Usually, it's the back end of the beast that is the less lovely end. Not so, though, with slots.
Everyone loves the ultimate output of the gambling devices - the hundreds of millions of dollars that will flow into state coffers and that officials promise will go toward education and property tax relief.
But the front end? The whole messy process of deciding which companies get to operate the 15,000 slot machines that voters approved in November, which ones get to take money out of the pockets of people who often can least afford to be feeding the beasts?
Not so much.
Last week, as The Baltimore Sun reported, two top university officials declined to chair the commission that will decide who gets the lucrative licenses, and a third college president similarly said no thanks to one of the seven seats on the panel.
That their universities would benefit from the back end of slots - about half of the total gross revenues will go to K-through-12 public schools and the state's colleges - didn't necessarily make them want any part of the front end. You can be sure, though, that when it comes time to disburse revenues from slots, those college leaders are not going to be quite so hesitant.
But I don't blame them. When it comes to slots, I think many of us are more ambivalent about them than the nearly 3-2 margin by which they passed would suggest.
I voted against the referendum, for many of the reasons you've no doubt heard over the years as slots have been debated - and debated and debated - until finally getting on last month's ballot: The greater toll that slots exact on the poor. The way they divert what is a finite amount of consumer spending from other businesses. The propping up of the fading horse breeding and racing industry.
And yet I wasn't crushed that it passed anyway - some of the gambling money going to Delaware, Pennsylvania and West Virginia would stay home, and the measure seemed pretty well structured, with Maryland getting a better percentage of the take than other states. Plus, who can blithely reject a source of revenue at a time of such dire economic straits?
And no, I won't be refusing the property tax relief that we in Baltimore are supposed to get in exchange for letting slots into the city.
Still, even before the first flashing, clanking machine gobbles its first dollar, slots already seem like something from another time, a solution from the past to problems of an unknowable future. All the projections that were made - on how much revenue they would generate, how many Marylanders would stay home rather than play the machines in surrounding states - seem ever more suspect as unemployment rises, retirement funds shrink and the overall economy spirals downward.

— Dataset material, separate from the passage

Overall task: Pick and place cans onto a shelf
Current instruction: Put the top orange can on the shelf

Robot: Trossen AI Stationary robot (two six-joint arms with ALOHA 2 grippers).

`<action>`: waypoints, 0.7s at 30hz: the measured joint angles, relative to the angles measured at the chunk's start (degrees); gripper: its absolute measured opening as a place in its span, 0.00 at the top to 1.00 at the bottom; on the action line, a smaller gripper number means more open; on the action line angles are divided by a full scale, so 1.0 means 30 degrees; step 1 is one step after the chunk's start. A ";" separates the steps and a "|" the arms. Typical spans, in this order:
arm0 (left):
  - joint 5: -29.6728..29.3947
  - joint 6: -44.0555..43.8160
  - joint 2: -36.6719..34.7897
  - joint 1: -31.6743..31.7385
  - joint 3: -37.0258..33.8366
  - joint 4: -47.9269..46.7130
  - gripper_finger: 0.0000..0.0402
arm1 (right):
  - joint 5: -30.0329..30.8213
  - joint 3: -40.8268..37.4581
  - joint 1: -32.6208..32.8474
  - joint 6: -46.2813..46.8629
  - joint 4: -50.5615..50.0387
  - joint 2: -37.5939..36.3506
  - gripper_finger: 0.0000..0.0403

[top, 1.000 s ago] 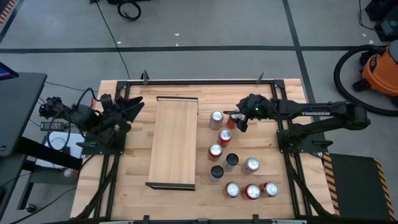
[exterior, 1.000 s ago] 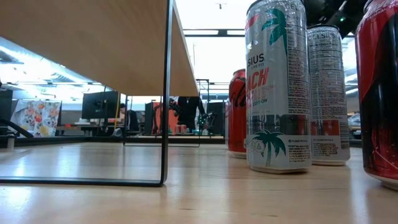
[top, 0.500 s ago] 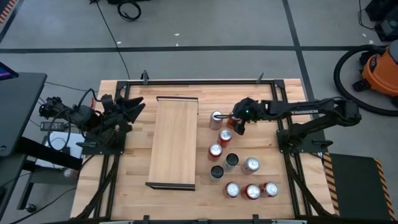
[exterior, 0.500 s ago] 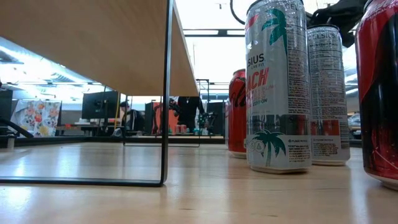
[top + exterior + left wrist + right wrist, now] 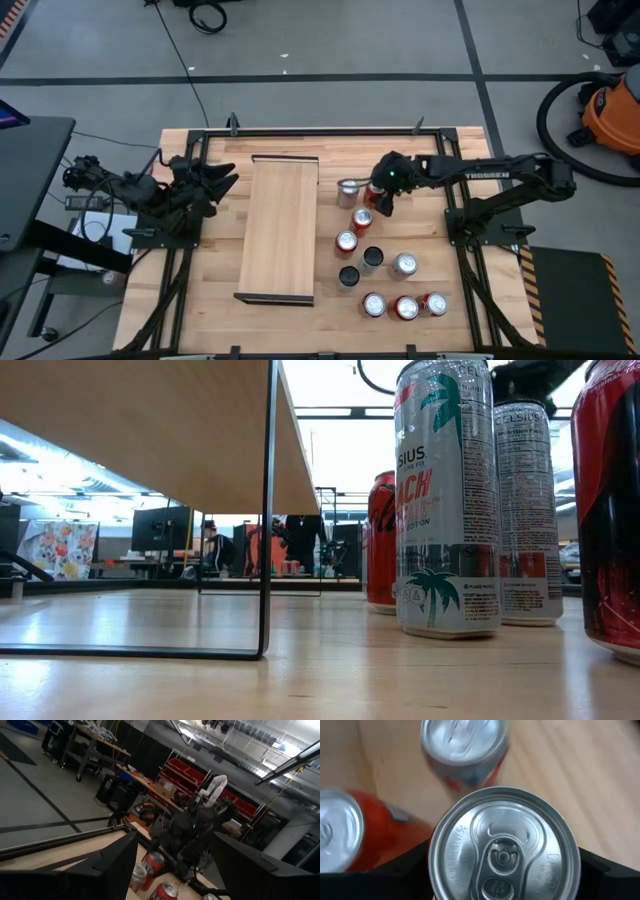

Already, many states from Nevada to Illinois to Connecticut have seen casino revenues drop this year - the exception seems to be Pennsylvania, where slots are still a novelty. If people aren't buying cars or houses or Abercrombie & Fitch hoodies, they obviously are not going to be dropping their dollars into an even less sure thing like a slot machine.
There's no stopping some people from gambling, of course, even in such a stalled economy. And yet these are precisely the people on whose backs we probably shouldn't be balancing the state budget. In the past, in better times, slots seemed less harmful if not totally harmless. A busload of retirees with spare change and cushy retirement incomes, tourists on vacation from reality, good-timers without mortgages? Bring 'em on to the slots parlor.
But with the economy still searching for some still undefined bottom, the reasonable will make the sane choices: paying the mortgage rather than playing slots, buying the necessary things rather than gambling against that sure thing - that the house always wins.
So who will be left in the casinos? The desperate. The hope-against-hopers. The least-cushioned, the ones who will continue to throw good money after bad.
No one knows, of course, what kind of landscape we'll be living in when the slots licenses are handed out, the parlors built and the doors opened for business. Will one in 10 homeowners still be in mortgage trouble, or will it be two or three? Will unemployment be above or below the current 6.7 percent rate? Will any of those 533,000 jobs lost in November turn up somewhere, sometime?
In the face of such looming questions, the whole issue of slots seems oddly trivial, a distraction at a time of layoffs and bankruptcies and bailouts. And yet, they're on their way here, promising payoffs - if not to the gamblers themselves, than to the rest of us, in the way of tax relief and funds for education.
Maybe they can just slip the money under the door, and we won't have to look too closely at where it came from.